Police hot on trail of Bali blast masterminds
Police hot on trail of Bali blast masterminds
The Jakarta Post, Denpasar/Jakarta
Police said on Tuesday that they had made significant progress in
the investigation of the weekend blasts in Bali, with forensic
experts and investigators recovering bomb fragments that might
yield clues about who masterminded the deadly suicide bomb
attacks.
National Police deputy spokesman Brig. Gen. Soenarko Danu
Artanto said the police found pellets, cables, detonators and
nine-volt batteries at the blast scene.
The recovered bomb materials, particularly the nine-volt
batteries, were typical materials used by Malaysian bombmaker
Azahari Husin and his followers in previous bomb attacks.
Azahari and Noordin M. Top have evaded capture despite being
linked with a series of bombings including the 2002 Bali bombs,
the 2003 attack on the Marriott Hotel in Jakarta and the 2004
blast at the Australian Embassy.
Soenarko, however, could not confirm whether the latest blast
was the work of Azahari, saying that the police still needed to
carry out further investigations into the recovered materials.
He said that aside from the bomb materials investigators also
found shreds of a black bag, scraps of jeans and two wallets -
all believed to belong to the three suicide bombers, who killed
at least 19 people in nearly simultaneous bomb attacks at three
places in Bali on Saturday evening.
Sidney Jones, an expert on Indonesian Islamist terrorist
groups, was quoted by AP as saying that the types of explosives
used in the Bali bombing attacks should be compared with
materials used in other attacks, since such analysis could yield
vital clues about which groups were involved.
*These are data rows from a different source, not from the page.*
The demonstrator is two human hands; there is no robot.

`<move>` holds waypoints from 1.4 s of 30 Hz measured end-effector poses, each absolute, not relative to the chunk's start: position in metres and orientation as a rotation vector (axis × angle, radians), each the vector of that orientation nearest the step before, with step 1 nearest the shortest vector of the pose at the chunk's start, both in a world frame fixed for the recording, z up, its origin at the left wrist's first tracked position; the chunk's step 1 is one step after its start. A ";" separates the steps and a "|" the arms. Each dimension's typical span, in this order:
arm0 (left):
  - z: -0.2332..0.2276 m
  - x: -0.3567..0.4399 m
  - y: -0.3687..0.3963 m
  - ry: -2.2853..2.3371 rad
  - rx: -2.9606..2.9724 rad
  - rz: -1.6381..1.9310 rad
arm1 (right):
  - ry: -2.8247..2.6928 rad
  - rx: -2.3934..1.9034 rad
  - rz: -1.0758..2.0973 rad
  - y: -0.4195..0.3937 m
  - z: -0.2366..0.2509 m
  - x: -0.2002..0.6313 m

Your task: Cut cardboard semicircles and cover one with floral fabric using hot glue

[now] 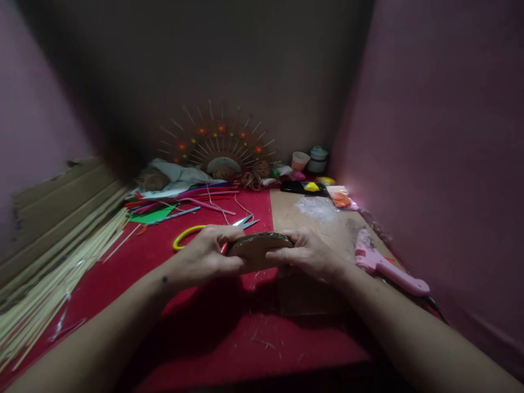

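Note:
A round piece of corrugated cardboard [256, 251] is held up over the table, its fluted edge tilted toward me. My left hand [213, 251] grips its left side, thumb on the near face. On the right side, my right hand [309, 254] pinches it, with fingers partly hidden behind. Just beyond my left hand lie scissors with yellow handles [186, 238], their blades spread apart. Something red shows between my left hand and the disc; I cannot make out what it is.
Thin wooden sticks [82, 262] and cardboard sheets [61, 213] lie at left. A pink glue gun [388, 267] rests at right on a cardboard mat [282, 210]. Behind are pipe cleaners [213, 199], a stick fan decoration [221, 136], a cup [300, 161] and a jar [318, 159].

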State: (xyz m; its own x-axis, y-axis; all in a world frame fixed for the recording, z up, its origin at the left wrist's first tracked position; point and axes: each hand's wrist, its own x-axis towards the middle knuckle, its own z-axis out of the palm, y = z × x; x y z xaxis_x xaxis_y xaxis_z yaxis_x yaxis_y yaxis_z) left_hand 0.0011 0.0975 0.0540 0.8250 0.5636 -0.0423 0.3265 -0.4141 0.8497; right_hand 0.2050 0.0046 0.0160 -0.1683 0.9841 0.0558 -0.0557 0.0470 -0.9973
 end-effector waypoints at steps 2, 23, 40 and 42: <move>0.054 0.002 0.098 0.655 2.010 0.316 | -1.270 -1.057 1.354 0.005 0.014 0.207; 0.036 0.006 0.122 0.524 1.354 0.405 | -0.329 -1.184 1.715 0.017 0.012 0.201; 0.026 0.014 0.128 0.637 1.165 0.320 | -0.241 -1.180 1.742 0.016 0.021 0.198; 0.024 0.014 0.129 0.627 1.132 0.307 | -0.234 -1.176 1.757 0.016 0.023 0.197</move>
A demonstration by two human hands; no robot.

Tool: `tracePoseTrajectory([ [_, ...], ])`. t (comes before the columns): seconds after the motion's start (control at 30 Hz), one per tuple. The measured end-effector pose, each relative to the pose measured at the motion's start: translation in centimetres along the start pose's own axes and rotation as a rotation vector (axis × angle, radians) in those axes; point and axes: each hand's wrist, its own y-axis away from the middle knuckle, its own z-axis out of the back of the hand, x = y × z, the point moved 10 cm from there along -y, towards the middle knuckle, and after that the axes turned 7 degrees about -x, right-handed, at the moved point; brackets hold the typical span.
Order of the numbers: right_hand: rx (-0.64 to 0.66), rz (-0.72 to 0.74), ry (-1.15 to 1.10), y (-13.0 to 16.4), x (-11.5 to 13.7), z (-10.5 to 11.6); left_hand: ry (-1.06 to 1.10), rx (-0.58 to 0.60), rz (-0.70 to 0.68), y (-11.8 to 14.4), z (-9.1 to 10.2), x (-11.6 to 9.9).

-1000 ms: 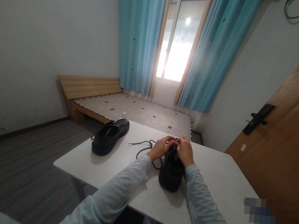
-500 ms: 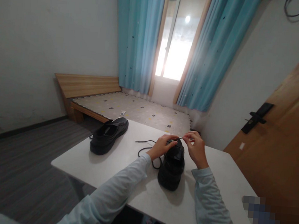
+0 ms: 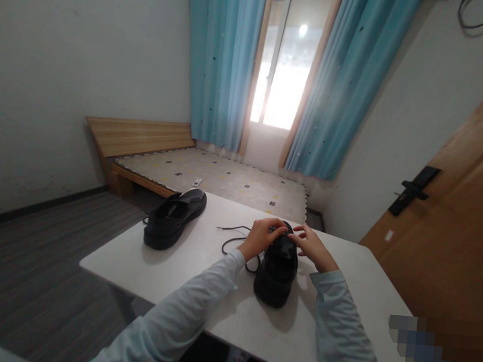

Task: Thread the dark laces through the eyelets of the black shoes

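Note:
In the head view a black lace-up shoe (image 3: pixel 276 277) stands on the white table, its heel toward me. My left hand (image 3: pixel 262 236) is closed on the left side of its upper, near the lacing. At the right side of that lacing my right hand (image 3: pixel 308 244) has thumb and fingers bent together against the shoe; whatever lies between them is too small to make out. A loose black shoelace (image 3: pixel 236 238) curls over the table left of the shoe. Farther left stands a second black shoe (image 3: pixel 174 219), with a bit of lace beside it.
The white table (image 3: pixel 131 275) carries both shoes. Beyond it is a bed (image 3: pixel 225 174) with a patterned mattress and a small white object (image 3: pixel 197 182) on it. A wooden door (image 3: pixel 453 222) is to the right; blue curtains (image 3: pixel 222 61) frame the window.
My right hand has come down and left, closer to the shoe. The thin lace that showed between my hands is out of sight now. My left hand stays on the shoe.

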Motion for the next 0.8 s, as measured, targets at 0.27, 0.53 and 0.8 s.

Bali Police Chief Maj. Gen. I Made Mangku Pastika also said on
Tuesday that it was too early to directly blame Azahari and
Noordin -- or Jemaah Islamiyah.
"We still do not know that," he told reporters, adding that
the investigators' first priority was identifying the three
bombers.
The two-star police general said that two people were being
interrogated as part of investigations into the blasts, but so
far there was no indication that they were involved.
Soenarko said that the police have also questioned 39
witnesses from the three bomb sites.
Meanwhile, Denpasar resident I Gusti Ngurah Rade Suardana said
that some 40 police officers had raided the Kreneng neighborhood
in search of a couple believed to have some connection with the
bombers. He added that the detectives were also looking for a
Toyota Kijang and a Suzuki Karimun used by the accomplices in the
attacks.
Elsewhere, Pastika said that the police might interrogate the
convicted bombers behind the 2002 Bali blasts, including three on
death row, in a bid to identify the masterminds behind the latest
attacks.
A convicted 2002 Bali bomber, Ali Imron, said from his Jakarta
jail cell that he did not recognize the three, but that he
believed the blasts were the work of Azahari.
Imron told the Indo Pos newspaper that judging from the press
reports the perpetrators were "those same people". When asked who
he was referring to, he said: "Who else if not the group of Dr.
Azahari."
Meanwhile, National Police spokesman Insp. Gen. Aryanto
Boedihardjo said that detectives would investigate a man who says
that he knew one of the Bali bomb suspects.
"There was a man who called a TV station saying that he was
once connected to the man shown on TV and now we're following up
on that report," Aryanto said.
He refused to name the man or the TV station, and did not
identify which bomb suspect that the man claimed to know.